Circumstances have created a huge shift in my last special relationship. This disruption has been the greatest gift and one of the scariest experiences of my life. From my earliest experiences of dating until now, I have continued to inquire into my own addiction to seeking love externally. I even remember when my daughter started kindergarten and it felt as though love were literally leaving me. I am not sure I would have the courage to let go of this relationship that seeming kept me safe, albeit in a small, not very exciting world, if circumstances had not forced this breech upon me.
Yet ultimately we will simply have had enough of suffering, enough of seeking. It can be the very pressure of the fear that actually forces us to choose again, to find another way. I am hearing of many long term relationships dissolving. We finally have enough courage to know we deserve to be in an environment that feels harmonious.
The miracle is once we finally develop the chutzpah to see what is inside of us, we will find a Presence that holds us in all circumstances. This goes by many names such as Higher Self or Spacious Presence. Then we realize it is our own nature that has been there holding us all the time. Now we simply are able to access it directly rather than have it be a forgotten shadow figure. Knowing this inner holding and peace is indescribable.

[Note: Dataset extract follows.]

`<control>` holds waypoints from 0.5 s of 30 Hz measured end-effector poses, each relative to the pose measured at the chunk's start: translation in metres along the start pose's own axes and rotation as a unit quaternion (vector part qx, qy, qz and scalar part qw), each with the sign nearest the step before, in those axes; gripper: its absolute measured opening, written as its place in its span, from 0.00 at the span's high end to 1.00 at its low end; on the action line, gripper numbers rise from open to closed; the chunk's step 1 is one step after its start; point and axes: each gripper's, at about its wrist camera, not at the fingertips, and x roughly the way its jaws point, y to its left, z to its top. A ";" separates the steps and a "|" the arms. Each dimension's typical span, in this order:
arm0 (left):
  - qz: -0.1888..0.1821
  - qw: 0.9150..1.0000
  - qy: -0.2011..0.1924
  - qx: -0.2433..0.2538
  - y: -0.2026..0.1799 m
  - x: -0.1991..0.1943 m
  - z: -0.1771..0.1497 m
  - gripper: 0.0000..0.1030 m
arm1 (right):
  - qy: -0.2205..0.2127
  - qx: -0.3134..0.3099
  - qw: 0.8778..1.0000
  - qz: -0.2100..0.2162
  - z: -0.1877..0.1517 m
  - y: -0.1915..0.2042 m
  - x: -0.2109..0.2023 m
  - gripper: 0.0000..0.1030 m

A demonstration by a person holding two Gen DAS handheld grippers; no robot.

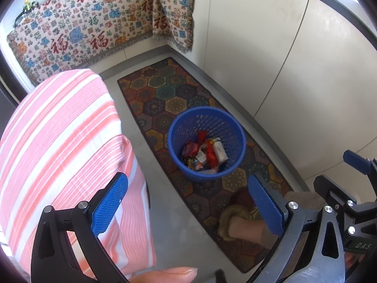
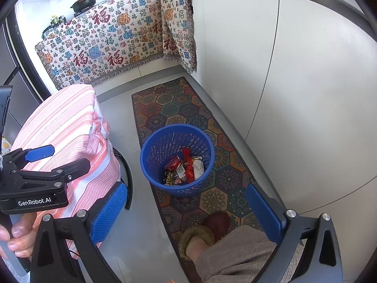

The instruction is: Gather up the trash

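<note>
A blue perforated waste basket [image 1: 226, 122] [image 2: 153, 151] stands on a patterned floor mat. Several crumpled wrappers and small cartons [image 1: 205, 153] [image 2: 186, 167] lie in its bottom. My left gripper [image 1: 188, 202] hangs open above and in front of the basket, with nothing between its blue pads. Held higher over the mat, my right gripper [image 2: 188, 210] is open and empty too. In the right wrist view the left gripper [image 2: 40, 162] shows from the side over the striped cloth. The right gripper's blue fingertip [image 1: 355, 161] shows at the right of the left wrist view.
A pink-and-white striped cloth [image 1: 59, 146] [image 2: 68, 129] covers a surface left of the basket. The hexagon-patterned mat [image 1: 165, 89] [image 2: 169, 108] runs along white cabinet doors [image 2: 282, 70]. A person's slippered foot [image 2: 207, 231] stands on the mat near me. A printed cloth [image 2: 106, 40] drapes the far counter.
</note>
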 end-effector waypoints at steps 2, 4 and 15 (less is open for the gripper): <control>0.000 1.000 0.000 0.001 0.000 0.000 0.000 0.01 | 0.001 0.001 1.000 0.000 0.000 0.000 0.000 0.00; 0.001 1.000 0.000 0.002 -0.001 0.000 0.000 0.01 | 0.001 0.001 1.000 -0.001 0.000 -0.001 0.000 0.00; -0.011 1.000 0.003 0.002 0.002 0.001 -0.002 0.01 | 0.004 0.004 1.000 -0.003 0.000 -0.004 0.002 0.00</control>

What we discover within is so quiet, so gentle, so initially elusive we may miss it in our mad search for something that seems more tangible. We must get still, silent, slow way down to witness this inner holding. Yet joy arrives when we do, when we stop running and discover this extraordinary inner landscape of beauty and majesty where we expected a nightmare of broken dreams. We are finally Remembering something eternal, something that can never go away, be lost of stolen, leave us bereft. Ironically, after this inner welcome, access to relationships that are holy, whole, joyful and truly supportive may arrive.
Ah dear friends, how can I speak to you of this inner being that I experience through the words “I am here for you.” This inner Presence is a great gift. It is immovable, unshakable, limitless. Yes, continuous entrance to this certainty still feels elusive. Yet this is the treasure I have sought all my life. The seeking ends here, at Home within.